To think, just as Formula 1 mounted its campaign for the title of sport’s most dysfunctional and seedy, boxing dropped its sequined shorts to remind Christian Horner and his enemies how you really do it.

We should reiterate one obvious thing before the promoters talk all this up into something worth paying for: Paul is not a boxer.

We all know he is not a boxer. Even though he has made upwards of £50million for 10 fights and out-earns almost every world champion, he is still not a boxer. No. He is a prankster with 65million social media followers and good for him that they follow him wherever the pranks may lead. But he lost against Tommy Fury and a man who loses against Tommy Fury is not a boxer.

But Mike Tyson was. As such there is something quite unsettling in this that has nothing to do with his finances and safety. Or Paul’s. Or the unanswered question of whether it will be professionally sanctioned, as opposed to another exhibition like the tap-fest Tyson had with Roy Jones Jnr in 2020.

At least that strange bout was a lucrative bit of nostalgia between old greats, at a push. This one is an escalation in boxing’s romance with freak shows, not to mention its indulgence of a fool in Paul, whose prosperity in the sport is a reminder of how far it has fallen. That considerably more will pay to see it than most title bouts ought to wake up a few of those with responsibility for the wider circus.

Former heavyweight champion Tyson will be 58 by the time he fights the 27-year-old Paul

Mike Tyson is pictured in Saudia Arabia after Tyson Fury beat Francis Ngannou 

Maybe we can be a little too miserable about these things and should instead focus on boxing’s bigger problems. Problems like widespread doping, the best swerving the best, the incompetent governance that allows it to happen and the influence of a narco-lord in Daniel Kinahan.

Against those issues, we should see fights such as this as the symptom not the disease. But it used to require hypnosis to make a fall-guy of Tyson. Now it seems to be the business model of a sport that, unlike most others, would benefit from taking itself more seriously.

 

Salah battle is a classic

I have always had sympathy for international managers when it comes to haggling with clubs over the release of mutually important players. The arrogance of some clubs in those dynamics can really be astounding.

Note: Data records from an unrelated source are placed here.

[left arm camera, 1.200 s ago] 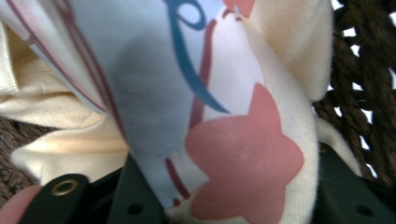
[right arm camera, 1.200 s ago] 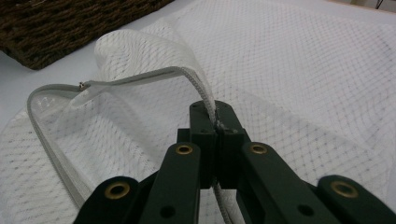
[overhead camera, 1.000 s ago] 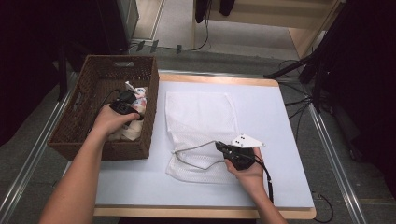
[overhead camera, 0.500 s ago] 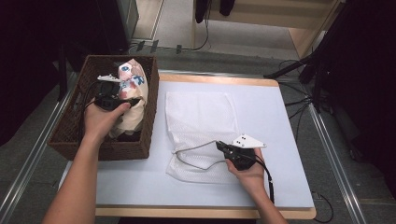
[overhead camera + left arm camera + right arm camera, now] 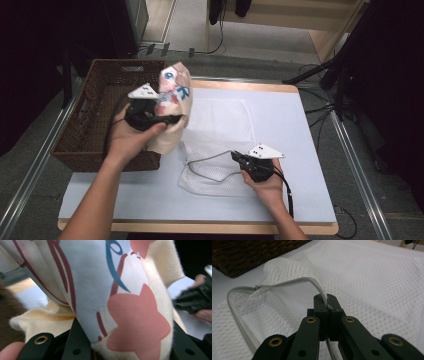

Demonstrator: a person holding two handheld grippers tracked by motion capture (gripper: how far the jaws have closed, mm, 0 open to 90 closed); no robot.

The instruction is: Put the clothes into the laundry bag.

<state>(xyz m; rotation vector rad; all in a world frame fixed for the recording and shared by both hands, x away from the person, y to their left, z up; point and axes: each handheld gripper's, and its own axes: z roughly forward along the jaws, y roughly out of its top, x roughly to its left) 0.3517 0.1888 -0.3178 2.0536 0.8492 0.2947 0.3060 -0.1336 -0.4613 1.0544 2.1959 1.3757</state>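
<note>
Here, the left gripper (image 5: pixel 165 119) fingers are clamped on a printed cloth (image 5: pixel 172 107), held up between the wicker basket (image 5: pixel 92 125) and the tabletop (image 5: pixel 300 130). The right gripper (image 5: pixel 327 305) fingers are pinched shut on the mesh bag's (image 5: pixel 372 282) zipper edge, seen closely in the right gripper view.

The table (image 5: pixel 300 130) has a light blue top with a wooden edge. A brown woven basket (image 5: pixel 95 125) sits on its left side and sticks out past the table's edge. A white net bag (image 5: pixel 220 125) lies flat in the middle, just beside the basket. The bag's near end is open, with its grey zipper edge lifted.
</note>
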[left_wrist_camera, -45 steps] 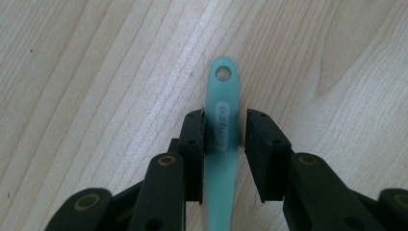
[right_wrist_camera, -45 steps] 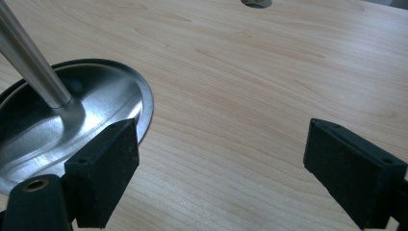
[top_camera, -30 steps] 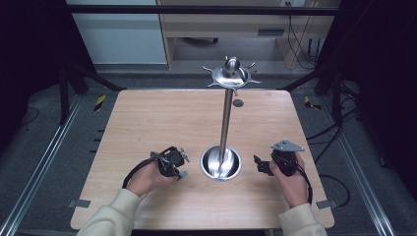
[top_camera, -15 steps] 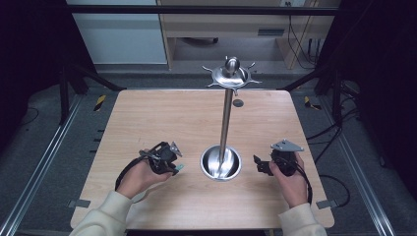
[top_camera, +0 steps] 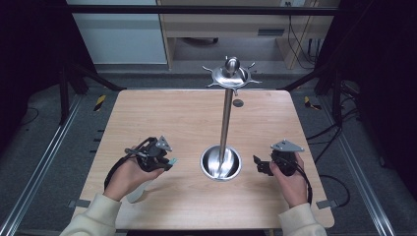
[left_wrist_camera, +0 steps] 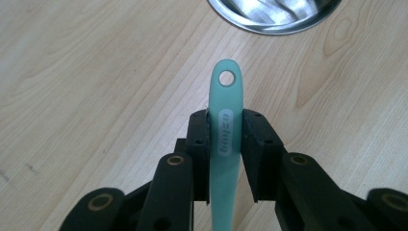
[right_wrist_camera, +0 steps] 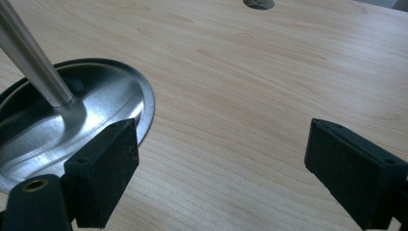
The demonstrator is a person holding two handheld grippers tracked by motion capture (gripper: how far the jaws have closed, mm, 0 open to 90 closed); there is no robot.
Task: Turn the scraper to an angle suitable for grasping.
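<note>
Two sets of tongs are in my hands over the near half of the desk (top_camera: 147, 113). Toward the near left corner, my left tongs (left_wrist_camera: 225, 139) are clamped on a teal silicone utensil handle (left_wrist_camera: 226, 120); the pads press its flat sides, and the end with the hanging hole sticks out past them toward the steel stand. From the high view those left tongs (top_camera: 167, 161) sit off the desk surface, the teal tip just showing. At the middle of the near edge stands the steel utensil stand (top_camera: 225, 118), round base dish, upright pole, hooked crown on top. Toward the near right corner, my right tongs (right_wrist_camera: 221, 168) gape wide with nothing between them, just beside the base dish (right_wrist_camera: 72, 125).
</note>
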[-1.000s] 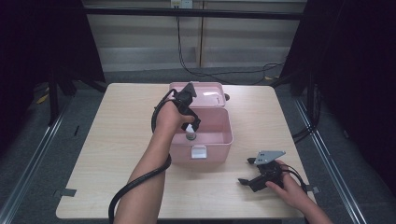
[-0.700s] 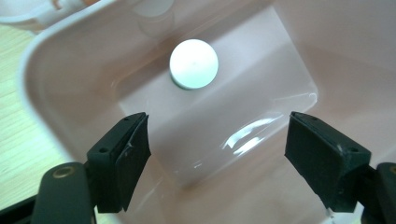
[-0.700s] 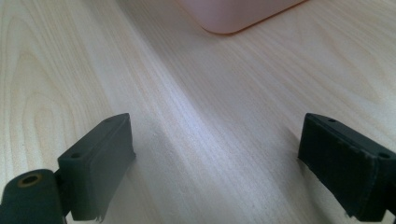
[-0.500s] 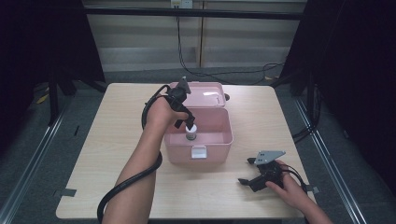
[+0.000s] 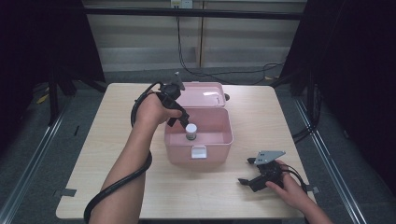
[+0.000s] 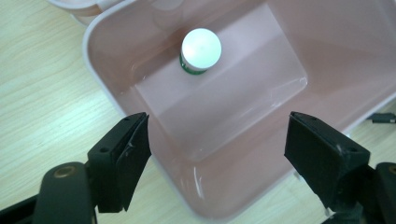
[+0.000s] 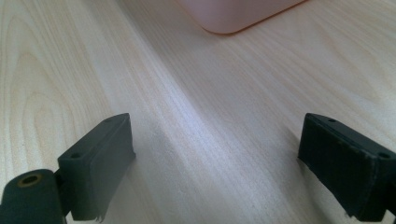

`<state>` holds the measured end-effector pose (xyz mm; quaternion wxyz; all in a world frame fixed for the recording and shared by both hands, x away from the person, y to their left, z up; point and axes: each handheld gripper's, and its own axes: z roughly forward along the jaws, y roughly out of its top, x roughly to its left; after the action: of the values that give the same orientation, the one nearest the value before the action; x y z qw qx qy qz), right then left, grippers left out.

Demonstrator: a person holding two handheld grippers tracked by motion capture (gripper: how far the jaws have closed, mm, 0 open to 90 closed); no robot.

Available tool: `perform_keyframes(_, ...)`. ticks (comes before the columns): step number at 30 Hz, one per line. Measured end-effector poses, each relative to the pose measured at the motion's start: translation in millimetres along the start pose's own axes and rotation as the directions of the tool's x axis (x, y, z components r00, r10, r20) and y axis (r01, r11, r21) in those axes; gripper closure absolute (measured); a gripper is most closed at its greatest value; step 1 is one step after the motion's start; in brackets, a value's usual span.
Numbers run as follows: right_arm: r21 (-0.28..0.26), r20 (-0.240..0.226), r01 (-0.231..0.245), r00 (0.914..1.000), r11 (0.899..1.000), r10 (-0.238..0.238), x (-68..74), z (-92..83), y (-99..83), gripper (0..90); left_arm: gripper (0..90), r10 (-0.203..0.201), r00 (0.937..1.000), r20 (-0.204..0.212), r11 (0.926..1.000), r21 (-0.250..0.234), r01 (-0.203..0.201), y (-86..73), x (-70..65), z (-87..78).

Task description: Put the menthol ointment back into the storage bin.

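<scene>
1. Fingers first: both black jaws of the left gripper [image 6: 217,154] stand spread wide with nothing between them, hanging above the near-left corner of the pink box [image 6: 327,56], pointing down into it.
2. Same gripper seen from the high view, left gripper [image 5: 180,114], held up in the person's left hand [image 5: 152,111] just over the box's left rim, thick black cable [image 5: 116,186] looping down along the forearm.
3. Over to the right gripper [image 7: 217,163]: jaws parted just as wide, bare wood between them, nothing pinched.
4. From above, the right gripper [image 5: 247,179] lies low on the table near its front right corner, the right hand [image 5: 287,186] resting on it, grey three-cornered plate [image 5: 268,155] on top.
5. Count time: one small bottle [image 6: 201,50], white cap, green band below it, standing upright on the box floor, clear of both jaws.
6. High view confirms it: the bottle [image 5: 191,131] sits left of centre inside the open box [image 5: 219,140].
7. One box, one lid [image 5: 205,95] tipped back behind it, one pale latch [image 5: 198,152] on the front wall.
8. Two grippers, two hands, two cables.
9. Surface: a light wooden table [image 5: 107,135] with rounded corners, grain running clear in the right gripper view.
10. Room: grey floor [image 5: 28,154], dark curtains [image 5: 42,42] on both sides, pale wall panels behind with black wires [image 5: 224,74] trailing down.
</scene>
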<state>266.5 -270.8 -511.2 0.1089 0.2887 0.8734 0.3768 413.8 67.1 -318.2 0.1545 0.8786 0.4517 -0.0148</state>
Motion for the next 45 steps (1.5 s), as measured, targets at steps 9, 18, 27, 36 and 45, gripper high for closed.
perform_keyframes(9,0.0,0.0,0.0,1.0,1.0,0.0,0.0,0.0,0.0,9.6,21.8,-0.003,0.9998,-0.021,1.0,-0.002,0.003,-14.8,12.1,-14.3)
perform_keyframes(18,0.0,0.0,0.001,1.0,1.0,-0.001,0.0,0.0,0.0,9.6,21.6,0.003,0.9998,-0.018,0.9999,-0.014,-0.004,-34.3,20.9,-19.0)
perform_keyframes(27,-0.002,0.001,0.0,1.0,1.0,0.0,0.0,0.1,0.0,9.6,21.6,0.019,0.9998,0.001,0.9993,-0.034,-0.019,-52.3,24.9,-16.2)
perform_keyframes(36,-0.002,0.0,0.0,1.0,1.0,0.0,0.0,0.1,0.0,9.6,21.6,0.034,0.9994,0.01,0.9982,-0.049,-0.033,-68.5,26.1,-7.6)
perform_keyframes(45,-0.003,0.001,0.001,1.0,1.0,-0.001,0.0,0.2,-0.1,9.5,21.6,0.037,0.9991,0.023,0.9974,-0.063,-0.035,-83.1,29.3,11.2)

But to read reports that Egypt have been agitating for Mo Salah’s participation in a friendly against New Zealand felt like a peculiar twist on an old theme and possibly a classic of the genre.

Adding his recent injuries to the context of Liverpool’s place in the title race and a month where so much could be decided, presumably someone at the Egyptian FA might have queried if this was really a battle worth picking.

 

Harry Kane scored a hat-trick against Mainz to take his tally for the season to 36 goals

Kane is the best in Europe

To watch Bayern Munich beat Lazio was to see a side earn a stay of execution in the Champions League. 

It is simply unimaginable at this point to see them coping with, say, Manchester City. All of which — including Saturday’s hat-trick — makes Harry Kane’s 36 goals in 33 games in a limping team all the more impressive. 

We have reason each week to purr over Erling Haaland, but for my money Europe’s best striker this season is the one who left the Premier League last summer.